Eviter que la CAN, comme c’est trop souvent le cas, ne joue devant des gradins déserts : l’intention est louable. Mais les arrière-pensées ne sont pas absentes. L’Etat équato-guinéen entend également profiter de cet événement rajouté au programme pour faire rentrer de l’argent dans ses caisses. Aussi, pour inciter les populations à aller au stade, Obiang a a-t-il réduit de deux heures les jours de match la journée de travail des fonctionnaires de l’administration publique dans les régions où se déroulent les rencontres (8h-14h au lieu de 8h-16h).
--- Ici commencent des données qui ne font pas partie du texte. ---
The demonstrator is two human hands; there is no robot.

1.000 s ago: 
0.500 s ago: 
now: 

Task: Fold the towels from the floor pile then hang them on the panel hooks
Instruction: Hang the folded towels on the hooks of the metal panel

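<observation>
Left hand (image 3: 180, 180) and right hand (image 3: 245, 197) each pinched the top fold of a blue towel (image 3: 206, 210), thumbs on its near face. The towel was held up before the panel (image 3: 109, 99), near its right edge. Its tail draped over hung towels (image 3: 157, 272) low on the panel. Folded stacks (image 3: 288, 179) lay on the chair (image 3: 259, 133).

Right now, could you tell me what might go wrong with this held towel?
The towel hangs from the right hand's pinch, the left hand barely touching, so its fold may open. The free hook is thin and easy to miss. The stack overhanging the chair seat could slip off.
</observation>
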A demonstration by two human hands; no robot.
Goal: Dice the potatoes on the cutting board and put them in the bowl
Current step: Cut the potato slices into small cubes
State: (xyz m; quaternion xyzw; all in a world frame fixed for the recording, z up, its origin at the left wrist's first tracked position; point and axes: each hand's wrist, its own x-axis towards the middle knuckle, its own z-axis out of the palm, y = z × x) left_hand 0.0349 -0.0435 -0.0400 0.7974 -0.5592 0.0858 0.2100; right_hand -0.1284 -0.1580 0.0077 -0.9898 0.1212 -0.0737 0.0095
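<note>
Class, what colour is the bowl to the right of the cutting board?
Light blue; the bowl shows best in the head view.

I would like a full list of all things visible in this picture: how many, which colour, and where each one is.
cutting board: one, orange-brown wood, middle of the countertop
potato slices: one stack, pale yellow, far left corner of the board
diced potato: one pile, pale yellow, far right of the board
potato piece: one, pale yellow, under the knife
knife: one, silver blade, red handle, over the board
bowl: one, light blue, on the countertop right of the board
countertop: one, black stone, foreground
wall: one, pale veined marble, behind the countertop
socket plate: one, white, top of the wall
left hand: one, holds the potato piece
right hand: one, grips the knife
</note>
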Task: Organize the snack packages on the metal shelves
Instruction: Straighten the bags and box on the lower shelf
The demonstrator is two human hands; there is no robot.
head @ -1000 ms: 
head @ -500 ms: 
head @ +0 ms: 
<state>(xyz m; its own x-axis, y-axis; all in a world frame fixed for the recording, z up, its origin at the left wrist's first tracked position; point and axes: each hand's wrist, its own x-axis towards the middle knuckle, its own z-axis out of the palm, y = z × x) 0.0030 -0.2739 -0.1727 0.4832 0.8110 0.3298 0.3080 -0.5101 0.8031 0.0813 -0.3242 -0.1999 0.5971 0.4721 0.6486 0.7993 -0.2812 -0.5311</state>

Donner une bonne image de son pays est vital pour le vieux dictateur, arrivé au pouvoir par un coup d’Etat en 1979, et réélu en 2009 avec 95,37% des voix.
Deux nouveaux opposants emprisonnés
Troisième producteur de pétrole subsaharien, la Guinée équatoriale est considérée par l’ONG Transparency international comme l’un des pays les plus corrompus au monde (163e rang sur 175). C’est aussi l’un des plus fermés. « De la Guinée équatoriale, vous ne verrez que les pelouses des stades de foot, les joueurs qui les parcourent et le public enflammé dans les gradin. Vous n’entendrez que des encouragements, des scores et des interviews sportives. Vous n’apprendrez rien de la pauvreté, de la corruption et de la répression politique qui minent le pays, car la liberté de l’information n’existe pas en Guinée équatoriale, avait prévenu Reporters sans frontières au lendemain de l’attribution de la CAN au petit Etat d’Afrique centrale. Nous appelons tous les fans de football qui vont suivre cet événement fédérateur et porteur de valeurs à ne pas oublier que la Guinée équatoriale, malgré sa façade policée, est en réalité une dictature qui étouffe les libertés de ses citoyens. »
Les faits ne cessent depuis de rappeler la justesse de cet avertissement. Trois jours avant le coup d’envoi de la CAN, deux opposants politiques ont été arrêtés à Bata, capitale économique du pays, après avoir lancé des appels à boycotter la Coupe d’Afrique des nations. « Celestino Nvo Okenve a été arrêté à Bata par la police (…) mercredi parce qu’il distribuait des affiches et t-shirts demandant à la population de ne pas aller dans les stades comme l’a demandé le président », a déclaré Fulgencio Ondo, chargé de communication du parti d’opposition Union populaire (UP).
Militant du principal parti d’opposition Convergence pour la démocratie sociale (CPDS), Santiago Martin a aussi été arrêté mercredi. « Un proche du gouverneur de Bata l’a accusé d’organiser une manifestation pour le 17 janvier à l’ouverture de la CAN. Le commissaire de la police de Bata a décidé le détenir en cellule jusqu’à la fin de la CAN », a affirmé à l’AFP le secrétaire général de la CPDS, Andrès Esono Ondo. Regardons la CAN, apprécions là pour le spectacle sportif qu’elle a à offrir, mais n’oublions jamais la réalité du régime Obiang.